When it comes to studying, two is often better than one

Many hands make light work. And in the classroom, many minds can have the same effect. Students who take the lead in terms of encouraging partnerships not only establish themselves as leaders, they boost morale and collegiality, as well.

But the real benefit comes from learning how to work smart, so assignments aren’t as difficult to complete. Here are three ways Branford Hall students can use collaboration to keep one another up to date, while making test prep more enjoyable and working to achieve several mutual goals.

1. Divide study terms into segments

Whether you’re enrolled at Branford to become a professional fitness trainer or a health claim specialist, there will always be some terms that you and other students will be required to learn. The good news is students can ease that burden by agreeing to work in small groups.

The idea is to take a list of study terms and break them down into equal parts, having one student assume responsibility for each segment. Once the terms and definitions have been written out, you can exchange each of your lists via email.

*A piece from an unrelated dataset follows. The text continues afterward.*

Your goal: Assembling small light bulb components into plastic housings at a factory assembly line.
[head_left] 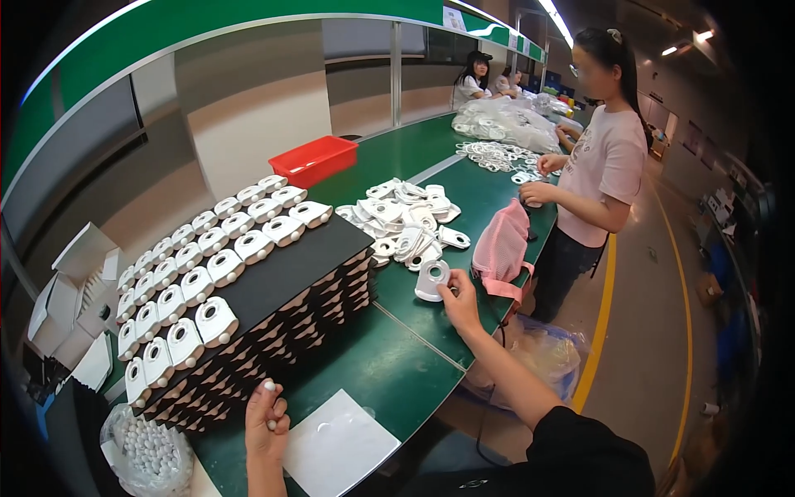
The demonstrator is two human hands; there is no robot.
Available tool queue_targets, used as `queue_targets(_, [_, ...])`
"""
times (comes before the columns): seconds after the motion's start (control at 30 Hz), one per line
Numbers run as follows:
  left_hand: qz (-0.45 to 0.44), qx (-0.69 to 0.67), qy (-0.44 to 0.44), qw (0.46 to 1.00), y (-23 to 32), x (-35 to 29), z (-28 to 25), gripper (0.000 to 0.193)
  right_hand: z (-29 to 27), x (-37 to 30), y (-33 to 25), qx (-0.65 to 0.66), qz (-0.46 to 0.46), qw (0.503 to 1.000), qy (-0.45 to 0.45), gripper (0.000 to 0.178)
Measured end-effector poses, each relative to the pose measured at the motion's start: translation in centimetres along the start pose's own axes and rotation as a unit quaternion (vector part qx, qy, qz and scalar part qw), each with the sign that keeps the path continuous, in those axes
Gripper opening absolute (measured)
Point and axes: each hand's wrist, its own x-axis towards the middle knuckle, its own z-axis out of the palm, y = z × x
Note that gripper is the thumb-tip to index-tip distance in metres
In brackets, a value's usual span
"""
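Note:
Between the thumb and forefinger of my left hand (265,424) is a small white ball (269,386); a second one shows among the curled fingers. My right hand (464,301) grips a flat white plastic piece (429,287) with a round hole, held up over the green table. Just beyond it lies a loose pile of similar white pieces (406,217). To the left rises a stack of black foam trays (286,286), its top set with rows of white pieces (197,286), many showing a ball at one end. An open plastic bag of white balls (147,451) sits at lower left.
A white sheet (341,443) lies on the green table (397,352) by my left hand. Behind the pile stands a red bin (315,161). A pink mesh bag (503,244) rests at the right edge, near a co-worker (604,157) handling white parts. Cardboard boxes (83,286) are far left.

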Motion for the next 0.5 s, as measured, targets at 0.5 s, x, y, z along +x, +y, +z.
queue_targets(0.5, [0.019,0.005,-0.004,1.000,-0.3,0.2,-0.9,0.014,0.1,-0.1,-0.6,-0.001,-0.001,1.000,0.017,0.020])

This way, every student is saving a significant amount of time, and as the test moves closer, you can even quiz one another by writing the original terms and definitions down on the front and back of index cards.

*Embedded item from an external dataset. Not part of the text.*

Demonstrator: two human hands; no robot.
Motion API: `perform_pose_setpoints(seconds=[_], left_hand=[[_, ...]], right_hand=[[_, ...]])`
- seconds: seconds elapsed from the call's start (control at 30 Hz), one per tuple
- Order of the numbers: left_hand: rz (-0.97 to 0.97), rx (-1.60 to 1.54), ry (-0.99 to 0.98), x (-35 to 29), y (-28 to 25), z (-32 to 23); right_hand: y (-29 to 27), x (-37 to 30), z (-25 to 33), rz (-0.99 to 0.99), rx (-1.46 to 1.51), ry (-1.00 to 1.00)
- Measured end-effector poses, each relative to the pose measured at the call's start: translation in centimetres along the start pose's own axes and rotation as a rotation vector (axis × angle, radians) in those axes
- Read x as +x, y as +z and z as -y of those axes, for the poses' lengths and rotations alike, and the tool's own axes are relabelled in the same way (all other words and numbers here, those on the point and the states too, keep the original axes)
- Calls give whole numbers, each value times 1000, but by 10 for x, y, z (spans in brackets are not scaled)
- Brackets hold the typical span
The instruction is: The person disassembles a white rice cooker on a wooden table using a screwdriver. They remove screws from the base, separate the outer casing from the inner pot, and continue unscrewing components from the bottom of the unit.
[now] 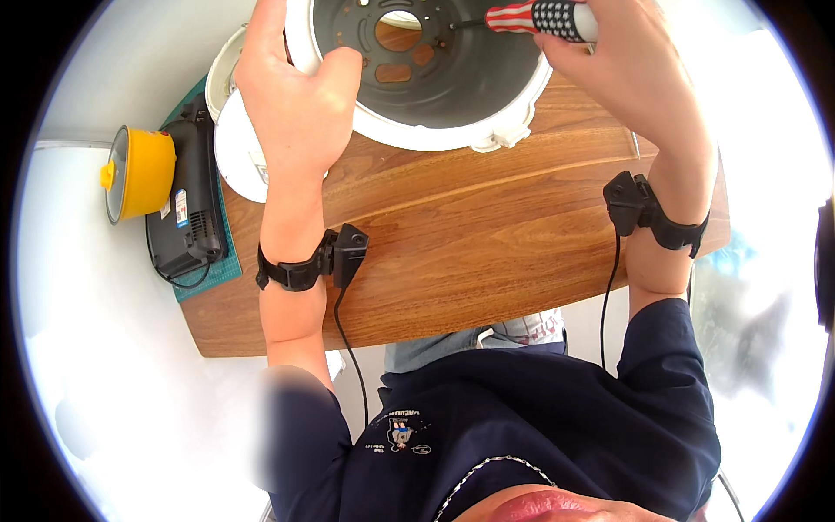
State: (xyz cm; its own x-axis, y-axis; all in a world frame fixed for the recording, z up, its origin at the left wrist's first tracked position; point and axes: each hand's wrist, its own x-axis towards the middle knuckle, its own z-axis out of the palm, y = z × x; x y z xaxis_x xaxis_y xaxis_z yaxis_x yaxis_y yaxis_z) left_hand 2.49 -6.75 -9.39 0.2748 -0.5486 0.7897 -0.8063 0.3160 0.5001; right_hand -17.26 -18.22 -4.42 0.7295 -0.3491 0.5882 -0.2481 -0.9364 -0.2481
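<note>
A white round rice cooker housing (417,137) lies tilted at the far side of the table, its open mouth toward me. Inside, the grey wall and bottom show, with a round hole and several smaller openings cut through. My left hand (300,109) grips the housing's left rim, thumb on the near edge and fingers partly out of view. In my right hand (622,65) is a screwdriver (535,17) with a striped and starred handle. Its thin shaft points left into the housing, the tip close to the bottom near the holes. Whether it sits on a screw I cannot tell.
At the left, a yellow pot (148,174) stands by a black appliance (184,204) with a cable, over a green mat (230,261). A white disc-shaped part (237,148) lies beside my left forearm. A thin metal rod (635,143) rests on the wooden table (452,252) at right.
</note>
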Motion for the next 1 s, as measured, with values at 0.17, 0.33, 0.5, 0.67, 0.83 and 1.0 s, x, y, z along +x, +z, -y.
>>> perform_pose_setpoints(seconds=[0.17, 0.33, 0.5, 0.67, 0.83, 1.0], left_hand=[[2, -33, -15, -1, -1, 5], [-7, -18, -59, 1, 1, -1], [-13, -98, -58, -3, -2, 18], [-4, -51, -82, 1, 2, 0], [-9, -107, -34, -3, -2, 23], [-5, -64, -69, 0, 1, 2]], right_hand=[[3, 9, -17, 184, -73, 329], [5, 6, -31, 134, 4, 181], [3, 10, 8, 63, -74, 122], [2, 9, -22, 151, -73, 345], [8, 0, -34, 99, 16, 60], [6, 4, -20, 132, -5, 334]])
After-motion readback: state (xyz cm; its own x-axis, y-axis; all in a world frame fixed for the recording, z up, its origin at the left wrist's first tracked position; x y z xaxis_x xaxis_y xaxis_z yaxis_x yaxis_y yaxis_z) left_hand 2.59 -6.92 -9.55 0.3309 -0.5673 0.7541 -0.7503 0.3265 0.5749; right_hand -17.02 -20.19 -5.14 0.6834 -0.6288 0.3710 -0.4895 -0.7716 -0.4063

2. Develop a Text Exchange

In the age of smart phones and mobile devices, text messages are a great way to ask fellow students a quick question or engage in ongoing feedback. Small groups can develop what’s known as a “text exchange” (i.e., a text-message “buddy list”) that is dedicated to collaborating on issues that pertain to handling assignments.

Maybe one student needs help finding the appropriate resource; maybe another can direct students to a web page that provides great ideas. What text messaging does is allow for a constant – and sometimes even spontaneous – flow of ideas.

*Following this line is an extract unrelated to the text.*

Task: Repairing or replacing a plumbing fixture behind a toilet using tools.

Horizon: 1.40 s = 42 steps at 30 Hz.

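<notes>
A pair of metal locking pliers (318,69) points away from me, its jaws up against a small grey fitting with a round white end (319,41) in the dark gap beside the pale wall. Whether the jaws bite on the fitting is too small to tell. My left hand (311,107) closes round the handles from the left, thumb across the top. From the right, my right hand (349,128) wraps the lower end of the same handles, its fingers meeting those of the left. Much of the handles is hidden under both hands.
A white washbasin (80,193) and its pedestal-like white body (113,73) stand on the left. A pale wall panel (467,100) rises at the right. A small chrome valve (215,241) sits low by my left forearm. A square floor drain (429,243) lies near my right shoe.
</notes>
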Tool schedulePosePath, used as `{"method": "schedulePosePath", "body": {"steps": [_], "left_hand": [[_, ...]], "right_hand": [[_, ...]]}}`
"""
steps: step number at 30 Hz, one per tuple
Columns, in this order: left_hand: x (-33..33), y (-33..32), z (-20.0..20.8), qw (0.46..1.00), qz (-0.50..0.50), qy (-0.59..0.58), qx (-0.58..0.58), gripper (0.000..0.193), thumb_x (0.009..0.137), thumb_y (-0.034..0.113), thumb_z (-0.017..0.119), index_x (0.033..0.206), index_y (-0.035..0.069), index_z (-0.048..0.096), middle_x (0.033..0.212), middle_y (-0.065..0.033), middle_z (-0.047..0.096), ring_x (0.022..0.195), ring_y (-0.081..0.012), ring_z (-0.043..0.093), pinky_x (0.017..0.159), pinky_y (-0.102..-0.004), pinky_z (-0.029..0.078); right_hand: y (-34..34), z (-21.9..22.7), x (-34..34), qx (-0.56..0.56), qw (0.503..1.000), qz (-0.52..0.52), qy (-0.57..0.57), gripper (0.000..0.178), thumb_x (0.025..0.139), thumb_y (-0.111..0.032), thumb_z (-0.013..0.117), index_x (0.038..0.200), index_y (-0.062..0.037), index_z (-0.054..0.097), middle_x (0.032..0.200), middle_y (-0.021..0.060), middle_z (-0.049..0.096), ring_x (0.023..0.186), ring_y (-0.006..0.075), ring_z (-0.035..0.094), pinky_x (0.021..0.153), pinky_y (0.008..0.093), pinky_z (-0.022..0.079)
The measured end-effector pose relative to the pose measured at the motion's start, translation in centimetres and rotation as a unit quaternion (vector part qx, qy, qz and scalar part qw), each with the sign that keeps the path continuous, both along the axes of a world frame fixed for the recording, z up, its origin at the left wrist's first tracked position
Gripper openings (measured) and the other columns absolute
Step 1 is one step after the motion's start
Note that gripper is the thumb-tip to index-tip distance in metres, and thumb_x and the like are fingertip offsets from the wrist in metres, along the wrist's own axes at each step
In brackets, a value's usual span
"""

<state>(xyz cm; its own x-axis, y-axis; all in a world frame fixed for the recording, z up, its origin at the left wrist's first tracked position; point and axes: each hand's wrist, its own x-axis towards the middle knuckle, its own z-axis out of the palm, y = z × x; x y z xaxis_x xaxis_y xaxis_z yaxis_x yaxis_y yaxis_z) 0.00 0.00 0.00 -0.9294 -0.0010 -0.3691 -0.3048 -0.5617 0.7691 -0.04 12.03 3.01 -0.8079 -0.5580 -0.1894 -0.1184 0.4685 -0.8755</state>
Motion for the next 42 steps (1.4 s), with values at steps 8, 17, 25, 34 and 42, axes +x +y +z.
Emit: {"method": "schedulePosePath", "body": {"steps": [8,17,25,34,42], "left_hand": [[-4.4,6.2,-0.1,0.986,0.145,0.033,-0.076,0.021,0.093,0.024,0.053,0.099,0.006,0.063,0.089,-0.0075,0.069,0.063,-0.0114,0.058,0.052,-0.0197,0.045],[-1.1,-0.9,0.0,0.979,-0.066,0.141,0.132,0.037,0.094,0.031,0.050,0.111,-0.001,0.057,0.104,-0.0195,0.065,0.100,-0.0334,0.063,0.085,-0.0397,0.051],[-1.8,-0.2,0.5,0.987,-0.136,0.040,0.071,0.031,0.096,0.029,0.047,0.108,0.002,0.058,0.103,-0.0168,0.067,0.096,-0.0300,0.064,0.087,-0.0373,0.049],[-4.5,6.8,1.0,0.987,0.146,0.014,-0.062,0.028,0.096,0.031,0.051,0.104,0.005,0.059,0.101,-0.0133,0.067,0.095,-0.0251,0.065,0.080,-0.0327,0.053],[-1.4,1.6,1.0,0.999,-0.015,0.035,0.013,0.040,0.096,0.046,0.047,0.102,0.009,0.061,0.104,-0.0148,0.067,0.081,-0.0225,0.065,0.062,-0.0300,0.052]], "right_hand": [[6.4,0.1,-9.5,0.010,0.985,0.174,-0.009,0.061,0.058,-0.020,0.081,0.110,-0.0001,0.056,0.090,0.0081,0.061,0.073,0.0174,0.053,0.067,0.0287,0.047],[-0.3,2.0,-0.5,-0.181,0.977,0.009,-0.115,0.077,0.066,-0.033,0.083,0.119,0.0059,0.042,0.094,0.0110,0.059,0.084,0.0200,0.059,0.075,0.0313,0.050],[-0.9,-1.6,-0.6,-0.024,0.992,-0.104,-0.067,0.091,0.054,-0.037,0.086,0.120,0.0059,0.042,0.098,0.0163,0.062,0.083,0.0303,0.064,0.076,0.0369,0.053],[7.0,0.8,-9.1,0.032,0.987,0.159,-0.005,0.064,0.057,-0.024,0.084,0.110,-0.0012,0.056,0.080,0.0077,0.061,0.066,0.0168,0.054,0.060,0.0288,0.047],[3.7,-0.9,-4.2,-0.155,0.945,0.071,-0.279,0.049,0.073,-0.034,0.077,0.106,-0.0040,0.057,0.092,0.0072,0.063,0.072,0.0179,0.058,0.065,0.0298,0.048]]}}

3. Create a social media group

Assuming the instructor approves it, starting an online group for students in your specific campus’s career training program could represent a valuable means of exchanging ideas.

Once a moderator has been chosen, all the process requires is collecting email addresses so any students who are interested can be sent an invite. Students can use the forum to request info, while also posting reminders about upcoming assignments (or even class cancellations). Students can even pass along links to online articles and websites that pertain to the program.

As a general tip, make sure the group remains “closed” so only affiliated members can post or view any content. This way members can avoid feedback from people who aren’t enrolled at the same campus, or in the same program. Short-term, the group is meant to boost morale while making it easier for students to collaborate, but an online forum might also represent a valuable resource once Branford graduates begin to embark upon their job search.